- Decades:: 2000s; 2010s; 2020s;
- See also:: History of Western Sahara; List of years in Western Sahara;

= 2021 in Western Sahara =

The following lists events that happened during 2021 in the Sahrawi Arab Democratic Republic.

==Events==
Ongoing: Western Sahara conflict; Second Western Sahara War

- May 19: The Spanish Audiencia Nacional summons the leader of the Polisario Front, Brahim Ghali, to present himself in court on June 1 on accusations of multiple charges related to human rights violations by human rights groups and Western Sahara individuals. Ghali, who is currently hospitalized in northern Spain, refused to sign the summon, saying that he has to refer to the Algerian embassy first.
- August 17: A boat capsizes off the coast of Mauritania with 47 people on board presumed dead. The Mauritanian Coast Guard rescues several people from the sea.

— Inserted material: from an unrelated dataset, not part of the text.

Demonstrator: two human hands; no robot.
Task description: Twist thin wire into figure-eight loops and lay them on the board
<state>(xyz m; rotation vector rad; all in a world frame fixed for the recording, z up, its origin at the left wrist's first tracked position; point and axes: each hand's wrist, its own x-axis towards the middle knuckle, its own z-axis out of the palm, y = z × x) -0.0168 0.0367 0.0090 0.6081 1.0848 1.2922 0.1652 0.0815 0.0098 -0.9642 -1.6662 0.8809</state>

The boat had departed from Western Sahara and was travelling to the Canary Islands, Spain.
- September 24: In escalating tensions, Algerian foreign ministry official Amar Belani says that Algeria "may escalate its dispute" with Morocco, adding that the "adoption of additional measures cannot be ruled out". Both countries suspended diplomatic relations in August 2020 and have had strained relations due to Algeria's support for the Polisario Front in Western Sahara and alleged Moroccan support for the MAK, a Berber separatist group in Algeria.
- November 3: Algeria accuses Moroccan Armed Forces of being behind a truck bombing at the border area between Mauritania and the disputed territory of Western Sahara two days ago, killing three Algerian citizens.